- The Washington Times - Thursday, August 14, 2008

BEIJING | The worst part for Freddy Adu was that the U.S. men’s soccer team was eliminated from the Olympics. A close second is he couldn’t do anything about it.

Two yellow cards assessed against Japan and the Netherlands meant Adu was suspended for the Americans’ final game of Group D play, a 2-1 loss to Nigeria.

“It’s the worst feeling I’ve had so far in my professional career when a loss ends a tournament,” he said.

From the Workers Stadium stands, Adu saw his team, also playing without starting midfielder Michael Bradley because of yellow cards, go a man down in the fourth minute because of an iffy red card to Michael Orozco, be swarmed by a forward-moving Nigeria attack and be sent home because the Netherlands defeated Japan.

“I couldn’t be out there with the guys. I couldn’t be out there helping out,”Adu said. “It was not a great feeling. It’s a player’s nightmare.”

The Americans could have used Adu’s offense late in the game after Nigeria took a 2-0 lead in the 79th minute. Sacha Kljestan’s penalty kick nine minutes later cut the lead, and the United States almost tied it in extra time when Charlie Davies’ header hit the cross bar.

“A disappointing tournament for all of us and an unlucky tournament at that,” Adu said.

Things looked great for the United States late in Sunday’s game against the Netherlands. With a win over Japan in its favor, the Americans led the Dutch until a goal in the 93rd minute forced the tie.

While Adu wondered what he could have done to help the U.S. attack (18-4 disadvantage in shots on goal), coach Peter Nowak fumed over the red card on Orozco.

Orozco shoved/elbowed Solomon Okoronkwo, who collapsed to the ground as if hit by a sniper from a nearby skyscraper.

Without three starters, Nowak switched to a 4-4-1 alignment and told his players to pick and choose when to attack. They rarely did in the first half as Nigeria controlled play and scored in the 39th minute when Promise Isaac punched home a delicate pass into the box.

“That was a big scene by the Nigerian player,” Nowak said of Okoronkwo’s theatrics. “I told them in the locker room before the game that I know German referees and how they act in different situations and to watch out. I didn’t expect this kind of reaction would come in the fourth minute. It was unacceptable to me. The whole lineup needed to be reshaped, and the game plan went into the trash.”

Said U.S. goalie Brad Guzan: “When you have to play down a man for 90 minutes, it’s going to be tough. You have to find a way to battle back, and I think we did create some chances.”

But the chances weren’t nearly enough to test Nigerian goalie Ambruse Vanzekin. The crowd of 48,096 who convened in east central Beijing wanted offense, rooting for rushes by both teams. They also acquiesced with the scoreboard’s request to do the “Mexican Wave,” and a pocket of Nigerian fans opposite the benches pounded drums and played the same song from the 10th minute on.
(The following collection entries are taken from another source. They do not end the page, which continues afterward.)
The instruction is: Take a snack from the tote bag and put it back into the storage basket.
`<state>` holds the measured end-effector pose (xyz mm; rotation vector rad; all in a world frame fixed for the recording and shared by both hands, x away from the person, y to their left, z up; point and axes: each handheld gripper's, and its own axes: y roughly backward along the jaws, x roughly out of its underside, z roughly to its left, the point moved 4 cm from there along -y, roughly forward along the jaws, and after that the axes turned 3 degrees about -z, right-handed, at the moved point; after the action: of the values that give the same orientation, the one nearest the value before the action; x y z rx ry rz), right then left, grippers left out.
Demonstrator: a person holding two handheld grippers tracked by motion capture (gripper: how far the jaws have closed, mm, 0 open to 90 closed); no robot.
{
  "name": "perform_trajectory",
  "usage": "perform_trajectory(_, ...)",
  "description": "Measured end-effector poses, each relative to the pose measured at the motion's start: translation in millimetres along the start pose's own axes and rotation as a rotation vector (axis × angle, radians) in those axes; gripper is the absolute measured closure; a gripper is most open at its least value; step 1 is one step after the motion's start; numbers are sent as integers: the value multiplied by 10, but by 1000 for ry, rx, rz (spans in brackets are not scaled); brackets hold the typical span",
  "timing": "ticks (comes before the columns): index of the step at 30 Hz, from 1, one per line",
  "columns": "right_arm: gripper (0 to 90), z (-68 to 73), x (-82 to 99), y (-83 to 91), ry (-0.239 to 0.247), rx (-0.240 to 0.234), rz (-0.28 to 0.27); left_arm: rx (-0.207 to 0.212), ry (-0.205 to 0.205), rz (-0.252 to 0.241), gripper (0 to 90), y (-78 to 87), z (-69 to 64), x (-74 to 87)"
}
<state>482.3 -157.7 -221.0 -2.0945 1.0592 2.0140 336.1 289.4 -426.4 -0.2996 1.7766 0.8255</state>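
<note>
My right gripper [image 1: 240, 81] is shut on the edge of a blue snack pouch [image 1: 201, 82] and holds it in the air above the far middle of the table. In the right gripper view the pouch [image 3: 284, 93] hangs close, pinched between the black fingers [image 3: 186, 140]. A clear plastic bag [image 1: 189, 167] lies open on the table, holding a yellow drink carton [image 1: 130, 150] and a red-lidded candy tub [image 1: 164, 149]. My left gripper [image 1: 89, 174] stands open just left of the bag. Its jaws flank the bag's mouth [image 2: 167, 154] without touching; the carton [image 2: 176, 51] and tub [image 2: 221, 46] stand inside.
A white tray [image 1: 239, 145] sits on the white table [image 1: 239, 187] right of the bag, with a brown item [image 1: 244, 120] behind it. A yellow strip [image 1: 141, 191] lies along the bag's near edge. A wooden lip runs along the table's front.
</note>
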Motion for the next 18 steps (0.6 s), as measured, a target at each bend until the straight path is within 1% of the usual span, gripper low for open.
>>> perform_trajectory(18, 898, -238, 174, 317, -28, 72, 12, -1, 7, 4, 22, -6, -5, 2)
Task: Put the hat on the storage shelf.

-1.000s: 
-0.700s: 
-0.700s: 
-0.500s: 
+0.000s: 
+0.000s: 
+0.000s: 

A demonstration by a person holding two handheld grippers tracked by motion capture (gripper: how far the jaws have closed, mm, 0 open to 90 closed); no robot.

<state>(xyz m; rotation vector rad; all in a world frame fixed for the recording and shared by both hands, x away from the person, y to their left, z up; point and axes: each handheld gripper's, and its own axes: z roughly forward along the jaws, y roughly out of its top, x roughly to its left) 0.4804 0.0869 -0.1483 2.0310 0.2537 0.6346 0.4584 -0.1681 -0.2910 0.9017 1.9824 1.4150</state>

While the Olympic tournament continues, including a potential dream Brazil-Argentina semifinal Tuesday, many of the U.S. players will return to their MLS clubs, and others like Adu will begin their seasons in Europe.

Adu will play his second season for Benfica in Portugal, which opens Aug. 24.

“Freddy had a good tournament,” Nowak said. “He fit in very good with the team. Now is the time to see what the future will bring for him. He needs to establish himself and climb.”